Why doesn't she have a stalker that wants to kill her?

#26 is correct--I was misinformed. Here is a site with all the correct info for anyone interested:

http://www.aap.org/family/carseatguide.htm

So, I'll concede and agree--Britney is an idiot.

Thank you #26!! I kept my kid in a rear-facing carseat much longer than the minimum requirement. Guess I thought if I loved him - it was better safe than sorry!!
PS I think that SP is passed out - he probably has so many bugs in his airway it's impossible to get oxygen to his brain. Don't know what his mom's excuse for being braindead is!!

ok i cant take it anymore!! that baby better have spf 45 on AT LEAST. and where is the cushion cutout for inside his car seat to keep his head up??? its not supposed to flop over like he is dead. he is probably leaning over to miss the bugs flying in his mouth and faking dead so that someone takes him away from her. you would think she would realize she is being watched. BABIES DONT RIDE IN CONVERTIBLES FACING THE SUN!!! someone start the SAVE SEAN P CAMPAIGN!!!

Sort of like that movie "Weekend at Bernie's". They're going to tote the dead tot around so that everyone thinks that things are hunky dory and then they'll have to staple his hair back on and they'll hit his head on a bouy as they drag him thru the lake. Pretty fucking sick if you ask me.

I thought they were just playing "JFK in Dallas". SP's got the slump down very well.

There are so many people out there that desperately want kids that would be great parents and cannot have them, and stupid white trash like Shitney breeds like a rabbit.
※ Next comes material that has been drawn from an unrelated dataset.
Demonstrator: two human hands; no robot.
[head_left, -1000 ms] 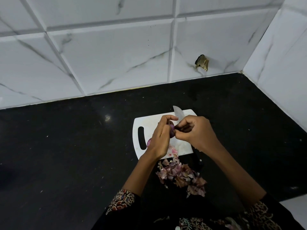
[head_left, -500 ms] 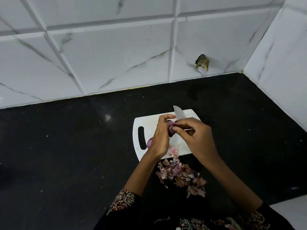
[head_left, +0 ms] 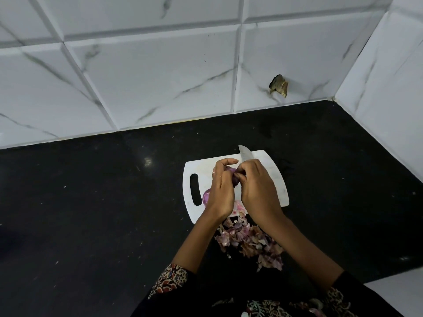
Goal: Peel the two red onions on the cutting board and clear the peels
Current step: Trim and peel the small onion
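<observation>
Watching the left hand (head_left: 221,191) grip the onion (head_left: 234,177) while the right hand (head_left: 258,186) holds the knife (head_left: 246,153) and pinches skin. I reckon one slip nicks a finger, since that blade sits right beside the knuckles.

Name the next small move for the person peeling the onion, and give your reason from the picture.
Probably pull the pinched skin away and drop it on the peel pile. The left hand grips the onion over the cutting board, and the right hand pinches at its top.

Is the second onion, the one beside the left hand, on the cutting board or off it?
On it: the onion lies on the white cutting board, beside its handle slot.
</observation>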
God, it just makes me fucking sick to know this stupid twat is pregnant AGAIN when she can't even care for the first one properly. Now we know that this sorry sack of bloated trash is terrible at EVERYTHING she does. Singing, acting, dancing, staying in shape, choosing a husband, and now parenting! She needs to stop using that big lump that's sitting on top of her linebacker neck for curlers and ugly sunglasses, and start THINKING with it! I hope when she gives birth to mistake #2, the doctor will sew that large, oozing, pustule-ridden vagina of hers shut so she can never breed again. And while he's at it, cut K-Fed's dick off and set it on fire.

#54 sick but funny

#26 and ass kisser #60:

I concur that rugrats under one year need to be facing the rear, but what the hell do you do with their legs when they're 3 years old? Drape them up and over the back of the seat, or just make them wrap them around their necks?

Woah, sorry #54, I wrote basically the same thing! Anyone else have a preview on their posts before they go live?

Is that Britney? LOL

So many photographers, so few citizen arrests.

how about you research some shit BEFORE YOU post assholes

CA doesn't have an age required for child seats. It SHOULD be rear facing until the child is 20 lbs or more.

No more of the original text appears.